## EXERCISE REQUIREMENTS
So that the copy matches the original, retype each line of the material below exactly.

───── DATA SHOWN ─────

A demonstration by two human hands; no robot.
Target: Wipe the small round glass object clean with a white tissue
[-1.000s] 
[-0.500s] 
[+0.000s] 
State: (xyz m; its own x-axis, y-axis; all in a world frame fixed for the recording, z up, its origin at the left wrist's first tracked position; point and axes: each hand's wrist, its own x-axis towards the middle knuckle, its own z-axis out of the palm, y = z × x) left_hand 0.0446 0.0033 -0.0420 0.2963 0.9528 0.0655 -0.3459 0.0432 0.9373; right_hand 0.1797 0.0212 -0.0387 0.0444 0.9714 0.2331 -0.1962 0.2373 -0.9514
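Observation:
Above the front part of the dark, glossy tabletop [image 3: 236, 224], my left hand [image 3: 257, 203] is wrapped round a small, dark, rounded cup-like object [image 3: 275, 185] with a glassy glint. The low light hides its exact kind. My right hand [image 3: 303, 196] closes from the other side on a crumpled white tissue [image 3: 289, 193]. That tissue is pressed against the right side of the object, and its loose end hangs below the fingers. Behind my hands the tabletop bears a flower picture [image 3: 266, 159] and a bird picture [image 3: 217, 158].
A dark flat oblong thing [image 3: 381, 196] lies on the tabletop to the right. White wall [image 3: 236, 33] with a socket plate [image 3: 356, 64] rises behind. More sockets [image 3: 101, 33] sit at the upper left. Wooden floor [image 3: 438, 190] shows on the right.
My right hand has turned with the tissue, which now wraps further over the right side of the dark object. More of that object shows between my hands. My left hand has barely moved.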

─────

## EXERCISE OUTPUT
A demonstration by two human hands; no robot.
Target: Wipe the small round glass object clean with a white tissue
[-1.000s] 
[-0.500s] 
[+0.000s] 
State: (xyz m; its own x-axis, y-axis; all in a world frame fixed for the recording, z up, its origin at the left wrist's first tracked position; point and axes: each hand's wrist, its own x-axis towards the middle knuckle, its own z-axis out of the palm, y = z × x) left_hand 0.0446 0.0033 -0.0420 0.2963 0.9528 0.0655 -0.3459 0.0432 0.9373; right_hand 0.1797 0.0212 -0.0387 0.0444 0.9714 0.2331 -0.1962 0.2373 -0.9514
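Observation:
Above the front part of the dark, glossy tabletop [image 3: 236, 224], my left hand [image 3: 257, 203] is wrapped round a small, dark, rounded cup-like object [image 3: 275, 185] with a glassy glint. The low light hides its exact kind. My right hand [image 3: 303, 196] closes from the other side on a crumpled white tissue [image 3: 289, 193]. That tissue is pressed against the right side of the object, and its loose end hangs below the fingers. Behind my hands the tabletop bears a flower picture [image 3: 266, 159] and a bird picture [image 3: 217, 158].
A dark flat oblong thing [image 3: 381, 196] lies on the tabletop to the right. White wall [image 3: 236, 33] with a socket plate [image 3: 356, 64] rises behind. More sockets [image 3: 101, 33] sit at the upper left. Wooden floor [image 3: 438, 190] shows on the right.
My right hand has turned with the tissue, which now wraps further over the right side of the dark object. More of that object shows between my hands. My left hand has barely moved.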

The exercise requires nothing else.